Information provided:
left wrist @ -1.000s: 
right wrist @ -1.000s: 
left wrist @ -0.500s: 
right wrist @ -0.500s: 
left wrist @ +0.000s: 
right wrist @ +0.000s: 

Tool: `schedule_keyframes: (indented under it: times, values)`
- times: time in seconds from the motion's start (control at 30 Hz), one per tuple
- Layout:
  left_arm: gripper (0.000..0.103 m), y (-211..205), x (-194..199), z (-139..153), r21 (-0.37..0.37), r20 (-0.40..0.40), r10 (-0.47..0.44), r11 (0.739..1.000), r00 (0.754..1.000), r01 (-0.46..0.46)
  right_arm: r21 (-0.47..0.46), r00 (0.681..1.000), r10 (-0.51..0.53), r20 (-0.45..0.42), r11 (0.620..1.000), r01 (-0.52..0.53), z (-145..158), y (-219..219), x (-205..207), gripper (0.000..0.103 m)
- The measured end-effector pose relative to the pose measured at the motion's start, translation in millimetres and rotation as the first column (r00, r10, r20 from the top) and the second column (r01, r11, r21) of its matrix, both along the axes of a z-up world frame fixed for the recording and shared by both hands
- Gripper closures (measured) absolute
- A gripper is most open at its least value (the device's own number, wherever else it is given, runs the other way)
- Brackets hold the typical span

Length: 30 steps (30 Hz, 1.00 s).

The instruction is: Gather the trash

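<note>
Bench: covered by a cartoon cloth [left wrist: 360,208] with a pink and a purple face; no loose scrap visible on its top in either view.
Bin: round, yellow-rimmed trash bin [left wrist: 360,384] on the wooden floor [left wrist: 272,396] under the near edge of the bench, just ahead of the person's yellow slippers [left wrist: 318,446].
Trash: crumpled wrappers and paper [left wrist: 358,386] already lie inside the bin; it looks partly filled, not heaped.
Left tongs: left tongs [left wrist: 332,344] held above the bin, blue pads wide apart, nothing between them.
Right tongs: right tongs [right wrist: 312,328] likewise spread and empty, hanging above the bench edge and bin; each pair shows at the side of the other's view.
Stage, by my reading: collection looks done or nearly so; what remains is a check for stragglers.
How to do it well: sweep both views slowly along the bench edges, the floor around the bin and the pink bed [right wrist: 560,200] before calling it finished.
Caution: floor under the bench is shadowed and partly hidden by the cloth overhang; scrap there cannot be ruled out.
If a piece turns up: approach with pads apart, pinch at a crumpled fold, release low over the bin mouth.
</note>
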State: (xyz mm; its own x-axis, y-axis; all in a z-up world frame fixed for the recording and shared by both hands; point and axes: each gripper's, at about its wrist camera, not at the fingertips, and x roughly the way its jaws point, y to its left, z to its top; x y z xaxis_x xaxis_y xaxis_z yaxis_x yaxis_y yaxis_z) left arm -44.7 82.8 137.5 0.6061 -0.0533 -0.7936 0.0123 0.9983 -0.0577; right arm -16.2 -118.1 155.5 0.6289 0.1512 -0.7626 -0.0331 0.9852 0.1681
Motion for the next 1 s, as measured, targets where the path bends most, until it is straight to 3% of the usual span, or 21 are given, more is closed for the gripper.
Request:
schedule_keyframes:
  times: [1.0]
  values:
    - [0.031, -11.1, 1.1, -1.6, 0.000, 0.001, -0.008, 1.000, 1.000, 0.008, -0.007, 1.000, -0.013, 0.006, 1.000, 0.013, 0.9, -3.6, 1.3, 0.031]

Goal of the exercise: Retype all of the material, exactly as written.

Answer box:
left wrist @ -1.000s: 
right wrist @ -1.000s: 
left wrist @ -0.500s: 
right wrist @ -0.500s: 
left wrist @ +0.000s: 
right wrist @ +0.000s: 

Tool: `schedule_keyframes: (indented under it: times, values)`
- times: time in seconds from the motion's start (control at 30 Hz), one per tuple
- Layout:
  left_arm: gripper (0.000..0.103 m), y (-211..205), x (-194..199), z (-139..153), r21 (-0.37..0.37), r20 (-0.40..0.40), r10 (-0.47..0.44), r11 (0.739..1.000), r00 (0.754..1.000), r01 (-0.46..0.46)
  right_arm: r21 (-0.47..0.46), r00 (0.681..1.000), r10 (-0.51..0.53), r20 (-0.45..0.42), r11 (0.620..1.000), r01 (-0.52..0.53), z (-145..158), y (-219..219), x (-205..207), gripper (0.000..0.103 m)
- The measured end-effector pose relative to the pose measured at the motion's start, translation in millimetres and rotation as the first column (r00, r10, r20 from the top) and the second column (r01, r11, r21) of its matrix, both along the axes of a z-up world frame fixed for the recording and shared by both hands
- Gripper closures (measured) absolute
- A gripper is most open at its least value (the device's own number, wherever else it is given, runs the other way)
- Brackets hold the typical span

Length: 30 steps (30 Hz, 1.00 s).

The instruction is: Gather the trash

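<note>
Bench: covered by a cartoon cloth [left wrist: 360,208] with a pink and a purple face; no loose scrap visible on its top in either view.
Bin: round, yellow-rimmed trash bin [left wrist: 360,384] on the wooden floor [left wrist: 272,396] under the near edge of the bench, just ahead of the person's yellow slippers [left wrist: 318,446].
Trash: crumpled wrappers and paper [left wrist: 358,386] already lie inside the bin; it looks partly filled, not heaped.
Left tongs: left tongs [left wrist: 332,344] held above the bin, blue pads wide apart, nothing between them.
Right tongs: right tongs [right wrist: 312,328] likewise spread and empty, hanging above the bench edge and bin; each pair shows at the side of the other's view.
Stage, by my reading: collection looks done or nearly so; what remains is a check for stragglers.
How to do it well: sweep both views slowly along the bench edges, the floor around the bin and the pink bed [right wrist: 560,200] before calling it finished.
Caution: floor under the bench is shadowed and partly hidden by the cloth overhang; scrap there cannot be ruled out.
If a piece turns up: approach with pads apart, pinch at a crumpled fold, release low over the bin mouth.
</note>
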State: (xyz mm; its own x-axis, y-axis; all in a z-up world frame fixed for the recording and shared by both hands; point and axes: each gripper's, at about its wrist camera, not at the fingertips, and x roughly the way its jaws point, y to its left, z to its top; x y z xaxis_x xaxis_y xaxis_z yaxis_x yaxis_y yaxis_z) left arm -44.7 82.8 137.5 0.6061 -0.0533 -0.7936 0.0123 0.9983 -0.0577; right arm -16.2 -118.1 155.5 0.6289 0.1512 -0.7626 -0.0331 0.9852 0.1681
Motion for the next 1 s, as measured, targets where the path bends most, until it is straight to 3% of the usual span, or 21 are given, more is closed for the gripper.
Request:
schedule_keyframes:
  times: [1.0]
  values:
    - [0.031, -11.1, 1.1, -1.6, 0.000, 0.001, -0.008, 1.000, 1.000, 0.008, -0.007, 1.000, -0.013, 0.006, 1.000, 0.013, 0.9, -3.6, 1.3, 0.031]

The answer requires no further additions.